Marcelo Arce

Personal information
- Full name: Horacio Marcelo Arce Villarino
- Date of birth: October 20, 1970 (age 54)
- Place of birth: Pehuajó, Buenos Aires, Argentina
- Position(s): Forward

Youth career
- San Martín Pehuajó
- 1986–1990: Comunicaciones

Senior career*
- Years: Team / Apps / (Gls)
- 1990–1991: Comunicaciones / – / (–)
- 1992: Argentinos Juniors / 3 / (0)
- 1993: SV Oberwart [de] / 8 / (2)
- 1993: Deportes Antofagasta / 0 / (0)
- 1994–1995: Godoy Cruz / 4 / (0)
- 1996: Atlético Bucaramanga / 28 / (12)
- 1996–1998: Olimpo / 56 / (20)
- 1998–1999: San Martín SJ / 23 / (4)
- 1999–2000: Olimpo / 28 / (10)
- 2000: Querétaro / 33 / (18)
- Total:  / 183 / (66)

Medal record
| First place | Categoría Primera A | 1996 |

= Marcelo Arce =

Argentine footballer

Horacio Marcelo Arce Villarino (born October 20, 1970), known as Marcelo Arce, is an Argentine former footballer who played for clubs from Argentina, Chile, Mexico, Colombia and Austria.
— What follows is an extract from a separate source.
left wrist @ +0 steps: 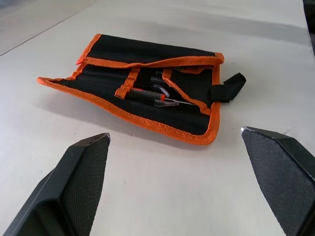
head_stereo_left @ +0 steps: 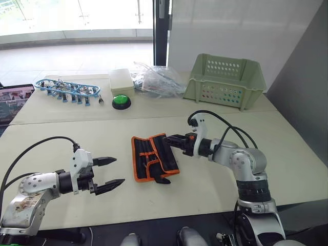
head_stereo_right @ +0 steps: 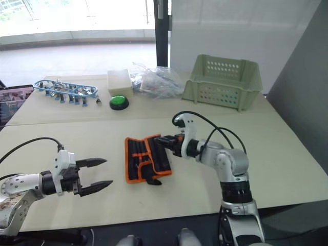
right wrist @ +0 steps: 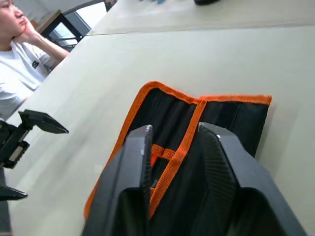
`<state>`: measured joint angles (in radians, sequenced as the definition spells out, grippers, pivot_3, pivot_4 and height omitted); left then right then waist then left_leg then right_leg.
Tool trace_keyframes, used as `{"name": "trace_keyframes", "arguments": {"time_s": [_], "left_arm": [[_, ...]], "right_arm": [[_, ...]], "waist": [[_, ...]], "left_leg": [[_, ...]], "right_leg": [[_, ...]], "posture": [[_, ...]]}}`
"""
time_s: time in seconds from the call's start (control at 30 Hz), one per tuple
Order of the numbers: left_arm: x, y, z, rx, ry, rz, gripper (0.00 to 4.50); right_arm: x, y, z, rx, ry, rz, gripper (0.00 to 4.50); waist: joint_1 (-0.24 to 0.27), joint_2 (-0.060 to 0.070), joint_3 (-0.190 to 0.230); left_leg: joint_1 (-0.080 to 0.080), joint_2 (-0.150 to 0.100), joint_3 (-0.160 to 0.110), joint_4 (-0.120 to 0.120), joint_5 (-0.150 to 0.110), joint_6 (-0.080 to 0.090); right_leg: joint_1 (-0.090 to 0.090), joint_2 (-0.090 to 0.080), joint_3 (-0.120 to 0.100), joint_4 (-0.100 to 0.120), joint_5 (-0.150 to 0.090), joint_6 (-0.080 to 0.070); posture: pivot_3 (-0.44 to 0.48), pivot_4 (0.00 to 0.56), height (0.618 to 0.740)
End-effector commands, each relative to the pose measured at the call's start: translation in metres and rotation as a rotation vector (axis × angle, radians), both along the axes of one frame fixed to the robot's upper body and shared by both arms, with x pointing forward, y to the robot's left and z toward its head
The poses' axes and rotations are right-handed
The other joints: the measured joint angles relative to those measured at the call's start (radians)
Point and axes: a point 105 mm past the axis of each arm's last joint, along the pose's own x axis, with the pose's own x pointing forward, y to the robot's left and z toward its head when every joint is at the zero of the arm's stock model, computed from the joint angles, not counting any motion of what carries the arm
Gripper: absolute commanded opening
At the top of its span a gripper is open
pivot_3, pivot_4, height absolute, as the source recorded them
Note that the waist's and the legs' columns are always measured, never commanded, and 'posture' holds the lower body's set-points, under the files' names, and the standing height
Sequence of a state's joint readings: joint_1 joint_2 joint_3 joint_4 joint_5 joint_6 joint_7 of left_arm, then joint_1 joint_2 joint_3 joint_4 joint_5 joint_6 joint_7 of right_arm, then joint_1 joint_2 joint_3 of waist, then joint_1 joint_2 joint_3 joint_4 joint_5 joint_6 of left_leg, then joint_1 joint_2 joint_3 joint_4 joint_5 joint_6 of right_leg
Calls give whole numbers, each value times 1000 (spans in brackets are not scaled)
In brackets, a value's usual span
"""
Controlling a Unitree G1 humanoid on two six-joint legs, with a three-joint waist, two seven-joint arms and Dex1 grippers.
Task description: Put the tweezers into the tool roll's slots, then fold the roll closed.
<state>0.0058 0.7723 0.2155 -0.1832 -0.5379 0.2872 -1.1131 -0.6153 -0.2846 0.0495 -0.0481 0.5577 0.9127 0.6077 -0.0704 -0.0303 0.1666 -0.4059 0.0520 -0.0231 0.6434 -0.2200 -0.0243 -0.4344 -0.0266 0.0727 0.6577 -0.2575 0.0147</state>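
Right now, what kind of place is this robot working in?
Probably an office or lab used for robot trials: pale tables by big windows, a laptop, and a seated person watching.

This looks like a robot test room in an office building. Two pale tables (head_stereo_left: 287, 154) stand pushed together in the middle of the frame, with floor-to-ceiling glass (head_stereo_left: 77, 15) and a dark door post (head_stereo_left: 161, 31) at the upper left. A laptop (head_stereo_left: 13, 102) sits open at the left edge, beside a green push button (head_stereo_left: 121, 101), and a person in a white T-shirt (right wrist: 19, 69) sits watching from the side
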Motion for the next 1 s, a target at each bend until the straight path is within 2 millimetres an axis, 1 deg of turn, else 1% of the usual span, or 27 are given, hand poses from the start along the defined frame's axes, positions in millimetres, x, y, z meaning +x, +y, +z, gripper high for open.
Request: {"name": "trace_keyframes", "arguments": {"time_s": [0.03,0.07,0.13,0.23,0.3,0.37,0.4,0.47,0.53,0.57,0.6,0.7,0.77,0.87,1.0], "left_arm": [[5,-6,11,-76,2,34,4500],[6,-8,10,-95,24,45,4500],[8,-10,7,-124,67,81,4500],[20,-9,1,-209,144,223,4500],[21,-13,-3,-258,200,261,4500],[20,-15,-20,-265,309,323,4500],[18,-17,-25,-304,373,347,4500],[18,-24,-32,-357,438,376,4500],[18,-29,-32,-405,482,387,4500],[19,-31,-36,-408,503,406,4500],[20,-32,-40,-417,523,422,4500],[23,-39,-39,-495,570,436,4500],[20,-47,-42,-490,604,414,4500],[17,-51,-48,-465,630,411,3702],[16,-54,-47,-479,643,391,2369]], "right_arm": [[-2,8,-15,-78,-130,96,123],[-1,7,-21,-111,-154,107,52],[4,5,-32,-147,-177,108,52],[8,2,-47,-206,-196,115,52],[12,1,-54,-227,-192,102,52],[14,0,-61,-252,-184,90,52],[14,0,-63,-262,-184,92,52],[14,0,-65,-263,-184,93,52],[13,0,-64,-260,-187,95,52],[12,1,-64,-260,-188,98,52],[12,1,-64,-260,-188,100,52],[11,2,-64,-257,-187,101,52],[11,2,-65,-261,-187,99,52],[9,3,-65,-256,-187,99,0],[6,5,-66,-250,-185,102,0]], "waist": [[0,0,0],[1,0,0],[1,0,0],[4,0,0],[4,-1,0],[3,-1,0],[2,-1,0],[3,-1,0],[3,-1,0],[4,-1,0],[6,-1,0],[11,-1,0],[12,-1,0],[12,-1,0],[12,-1,0]], "left_leg": [[0,0,0,0,0,0],[0,0,0,0,0,0],[0,0,0,1,0,0],[1,-1,0,2,0,0],[1,-1,0,3,0,0],[2,-1,-1,3,0,0],[2,-1,-1,3,0,0],[5,-1,-1,3,0,0],[12,-1,-1,3,0,0],[14,-1,-1,3,0,0],[15,-1,-1,3,0,-1],[17,-2,-1,3,1,-2],[17,-2,-1,3,2,-3],[18,-2,-1,3,2,-3],[17,-2,-1,3,2,-3]], "right_leg": [[0,0,0,0,0,0],[0,0,0,0,0,0],[0,0,0,1,0,0],[0,-1,0,3,0,0],[1,0,0,4,0,0],[1,0,0,5,1,0],[1,0,1,5,1,-1],[4,0,1,6,1,-1],[11,0,0,5,0,0],[14,0,0,5,0,1],[15,0,0,5,-3,6],[17,0,1,5,-3,6],[17,0,1,6,-3,6],[17,0,1,6,-3,6],[16,0,2,5,-3,6]], "posture": [[0,150,725],[0,150,725],[0,150,725],[0,150,725],[0,150,725],[0,150,725],[0,150,725],[0,150,725],[0,150,725],[0,150,725],[0,150,725],[0,150,725],[0,150,725],[0,150,725],[0,150,725]]}}
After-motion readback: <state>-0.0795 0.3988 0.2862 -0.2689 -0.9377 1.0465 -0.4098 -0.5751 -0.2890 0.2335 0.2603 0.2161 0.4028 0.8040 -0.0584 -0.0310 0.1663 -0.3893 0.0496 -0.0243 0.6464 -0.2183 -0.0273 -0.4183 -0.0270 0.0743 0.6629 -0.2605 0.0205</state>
He played as a striker.

==Career==
Born in Pehuajó, Buenos Aires, Argentina, Arce was with Club Atlético General San Martín de Pehuajó before joining Comunicaciones in the Argentine Primera C, aged 15. In 1992, he switched to Argentinos Juniors.

Abroad, he played for SV Oberwart in the Austrian second level, Deportes Antofagasta in Chile, Atlético Bucaramanga in Colombia and Querétaro in Mexico.

Following his retirement, Arce made his home in Mexico and has developed a career as football coach.